“Learn from me for I am gentle and humble of heart…Take my yoke upon you for my yoke is easy and my burden is light.” These words from Matthew are echoed by St. Benedict in his Prologue when he states, “Therefore we intend to establish a school for the Lord’s service. In drawing up its regulations, we hope to set down nothing harsh, nothing burdensome.” In this school we respond to Jesus’ invitation to learn both his gentleness and humility, a curriculum that St. Benedict develops very carefully in his long chapter on humility. This is what I would like to give my attention to during my Lenten Chapter talks.
“The first step of humility is that a monk always keeps the fear of God before his eyes and flees from all forgetfulness.” The eyes, both ours and God’s, are a central image in this step, and we should fill out the imagery by the scriptural contexts rather than by simply staying with the strange and incomplete idea of ourselves always seen by God and of our actions reported to him by angels at every hour. What is the context? Psalm 139, a verse of which is quoted here by Benedict, touches upon it in its beautiful realization of God’s unending search for us: “O Lord, you have searched me and known me…You search out my path and my lying down and are acquainted with all my ways…Yours eyes beheld my unformed substance; in your book were written, every one of them, the days that were formed for me.” Sirach 23 also gives a context for the all seeing eyes: “The eyes of the Lord are ten thousand times brighter than the sun, they look on every aspect of human behavior…Nothing is better than fear of the Lord and nothing is sweeter than to heed the Lord’s commandments.” Suddenly the eyes of the Lord upon us appear overwhelmingly beautiful and caring, powerful and truthful. His watchfulness of our interior becomes the incentive for our own watchfulness and, in fact, the great tradition of the Desert Fathers who faced the world of their interior with all its lights and shadows, was born from this. They called this practice “nepsis.” In Father Bernard Bonowitz’s description of it we can see how closely related it is to the first step of humility: “To be a spiritual creature is to receive a responsibility to persevere in one’s spiritual identity by a constant awareness of it and a constant fidelity to it. When we look inside ourselves without retaining the inward recollection of who we are, we run the risk of acting contrary to our nature or of letting the evil one slip into that central place of our heart and there exert an influence. This, by the way, is the basis for all monastic teaching about custody of the senses which, rather than being a dubious ascetical-penitential practice, is an essential contemplative activity---a 24-hour-a-day contemplative activity.”

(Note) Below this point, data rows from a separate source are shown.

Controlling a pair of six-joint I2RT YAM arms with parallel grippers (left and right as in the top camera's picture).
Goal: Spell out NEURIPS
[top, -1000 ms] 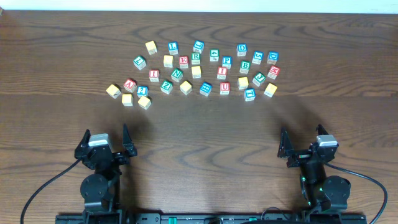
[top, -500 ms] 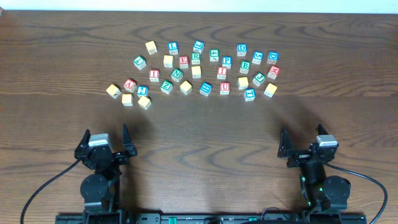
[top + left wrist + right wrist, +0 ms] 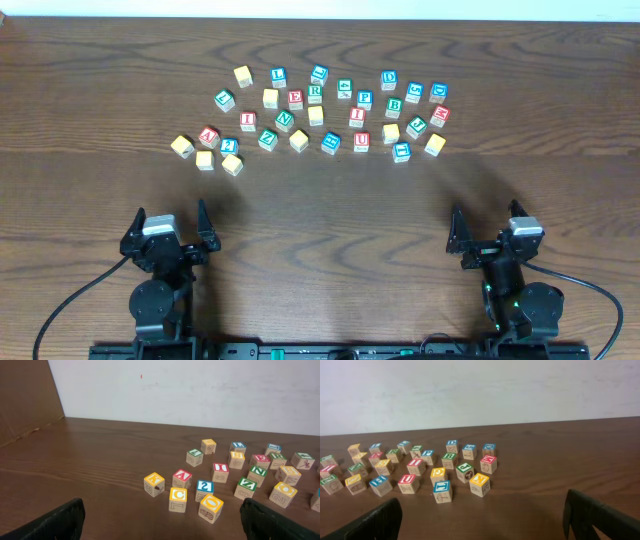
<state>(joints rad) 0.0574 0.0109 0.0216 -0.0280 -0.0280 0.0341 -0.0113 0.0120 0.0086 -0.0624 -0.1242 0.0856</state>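
Note:
The letter cubes lie scattered across the far half of the table. Among them are green N [image 3: 284,120], red E [image 3: 295,99], green R [image 3: 315,92], blue P [image 3: 364,100], red I [image 3: 356,117] and red U [image 3: 361,141]. Several yellow-faced cubes lie there too, and I cannot read an S. My left gripper [image 3: 170,228] and right gripper [image 3: 490,238] rest at the near edge, both open and empty, well short of the cubes. The left wrist view shows red I [image 3: 220,467] and green N [image 3: 258,471]. Red U [image 3: 407,480] appears in the right wrist view.
Other cubes are mixed in: a red A [image 3: 208,136], a blue 2 [image 3: 229,146], a blue T [image 3: 442,487] and yellow C [image 3: 177,495] and O [image 3: 212,504]. Bare wood lies between the grippers and the cubes. A white wall backs the table.

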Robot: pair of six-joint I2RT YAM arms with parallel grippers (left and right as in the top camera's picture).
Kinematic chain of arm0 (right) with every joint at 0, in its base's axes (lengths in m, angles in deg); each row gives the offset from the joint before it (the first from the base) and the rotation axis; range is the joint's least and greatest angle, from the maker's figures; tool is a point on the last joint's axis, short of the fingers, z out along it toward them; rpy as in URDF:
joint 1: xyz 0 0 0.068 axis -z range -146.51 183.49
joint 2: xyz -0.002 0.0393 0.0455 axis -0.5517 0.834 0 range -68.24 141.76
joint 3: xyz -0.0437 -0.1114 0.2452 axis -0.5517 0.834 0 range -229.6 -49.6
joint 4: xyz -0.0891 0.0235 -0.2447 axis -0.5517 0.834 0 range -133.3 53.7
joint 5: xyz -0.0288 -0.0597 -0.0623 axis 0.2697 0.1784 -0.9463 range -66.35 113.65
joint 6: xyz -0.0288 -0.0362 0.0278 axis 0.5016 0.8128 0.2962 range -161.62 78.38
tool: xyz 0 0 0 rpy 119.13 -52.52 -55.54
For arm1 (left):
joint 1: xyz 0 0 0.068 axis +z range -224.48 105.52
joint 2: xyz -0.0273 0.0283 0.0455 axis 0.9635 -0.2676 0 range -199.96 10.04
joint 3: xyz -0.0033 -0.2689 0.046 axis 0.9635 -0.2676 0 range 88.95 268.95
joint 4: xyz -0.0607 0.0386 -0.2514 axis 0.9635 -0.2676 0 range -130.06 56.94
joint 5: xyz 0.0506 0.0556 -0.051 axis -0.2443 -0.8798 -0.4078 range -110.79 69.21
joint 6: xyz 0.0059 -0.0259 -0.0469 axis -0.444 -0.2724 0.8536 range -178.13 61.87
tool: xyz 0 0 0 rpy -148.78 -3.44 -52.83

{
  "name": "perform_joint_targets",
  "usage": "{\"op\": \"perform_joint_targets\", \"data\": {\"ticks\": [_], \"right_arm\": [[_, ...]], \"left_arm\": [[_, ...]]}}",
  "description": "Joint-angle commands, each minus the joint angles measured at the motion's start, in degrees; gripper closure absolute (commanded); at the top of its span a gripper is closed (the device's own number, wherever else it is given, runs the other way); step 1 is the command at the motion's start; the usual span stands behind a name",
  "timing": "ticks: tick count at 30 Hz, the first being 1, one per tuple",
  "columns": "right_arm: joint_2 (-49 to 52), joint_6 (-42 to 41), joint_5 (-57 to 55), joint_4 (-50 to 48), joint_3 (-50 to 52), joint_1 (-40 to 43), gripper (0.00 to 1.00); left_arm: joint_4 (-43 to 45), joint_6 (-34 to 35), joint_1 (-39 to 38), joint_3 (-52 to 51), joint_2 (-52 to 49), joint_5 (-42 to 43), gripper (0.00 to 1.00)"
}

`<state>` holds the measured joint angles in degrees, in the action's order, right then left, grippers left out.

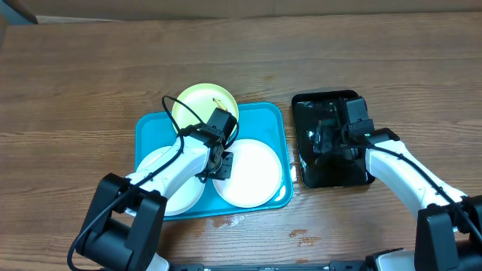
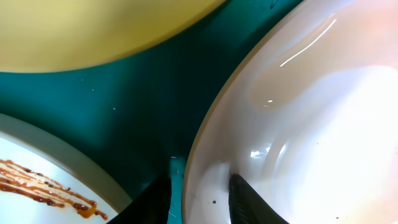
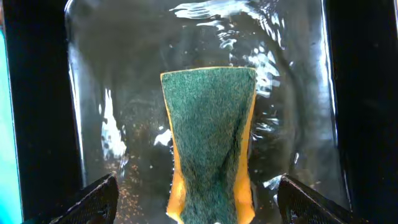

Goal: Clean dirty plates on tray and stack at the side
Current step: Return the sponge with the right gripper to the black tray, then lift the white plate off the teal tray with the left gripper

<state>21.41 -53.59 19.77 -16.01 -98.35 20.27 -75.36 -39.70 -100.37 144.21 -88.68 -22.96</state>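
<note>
— What is at the left of the worktop (image 1: 68, 83)?

— The turquoise tray (image 1: 143, 128) is there, and all three plates are in it. The left white plate (image 1: 184, 197) sits in the near left corner, partly under the left arm. The left wrist view shows a brown squiggly smear (image 2: 43, 183) on it. The yellow-green plate (image 1: 197, 105) is at the far side, and its far edge goes over the tray rim. It also carries a small dark mark. The right white plate (image 1: 252, 175) fills the right half of the tray. It looks almost clean, with only a few dark specks near its rim.

— And the left claw (image 1: 222, 162)?

— It is low over the tray, at the left edge of the right white plate. One finger (image 2: 152, 202) is outside the rim and the other finger (image 2: 249, 202) is inside the plate, so the rim passes between them. A thin strip of tray shows beside the outer finger. Whether the claw really presses the plate, I cannot tell.

— What is further right?

— The black tray (image 1: 301, 105) stands just beside the turquoise one, and it has water in it. A sponge (image 3: 208, 137), green on top and yellow below, lies in the water. The right claw (image 3: 199, 199) hovers over it, spread wide. The sponge is between the fingers, with a gap on each side.
</note>
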Motion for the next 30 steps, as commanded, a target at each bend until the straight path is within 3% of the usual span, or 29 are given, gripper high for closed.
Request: {"op": "perform_joint_targets", "data": {"ticks": [1, 5, 8, 13, 20, 30], "right_arm": [[0.17, -0.09, -0.79, -0.44, -1.38, 0.22, 0.19], [0.17, -0.11, -0.79, -0.48, -0.24, 0.22, 0.21], [0.17, -0.09, -0.81, -0.50, -0.07, 0.22, 0.25], [0.15, -0.11, 2.12, 1.60, -2.64, 0.28, 0.22], [0.15, -1.36, 5.49, 13.35, -12.26, 2.34, 0.21], [0.15, -1.81, 9.86, 22.27, -16.96, 7.50, 0.22]], "left_arm": [[0.44, -0.66, -0.07, -0.96, -0.94, -0.83, 0.70], [1.29, -0.66, -0.07, -1.70, -0.94, -0.98, 0.76], [1.14, -0.85, -0.07, -1.49, -0.94, -1.01, 0.96], [-2.03, -1.53, 0.04, 2.73, -0.92, -1.05, 0.96], [-7.74, -1.53, 0.02, 10.03, -0.92, -5.55, 0.96], [-8.46, -1.53, 0.04, 13.55, -0.92, -5.99, 0.96]]}}
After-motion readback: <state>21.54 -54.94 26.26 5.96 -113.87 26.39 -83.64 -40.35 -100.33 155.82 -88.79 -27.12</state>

Thus the most relevant characteristics of holy fear or fear of the Lord are mindfulness and what Michael Casey calls “seriousness”, that is, a disposition of taking life seriously. The opposite disposition is one of heedlessness, forgetfulness, distraction. Every hour, every place, each action counts, each thought counts---that is, each deliberate thought. As Michael Casey puts it again, “Every act has eternal significance and eternal consequences.” You could really say that fear of the Lord is the first step of prayer as well as the first step of humility because it forms us in such attentiveness to God. May we all give ourselves earnestly to this practice each day of our lives and give a special effort to it this Lent through more time for prayer, lectio, silence and interior thoughtfulness.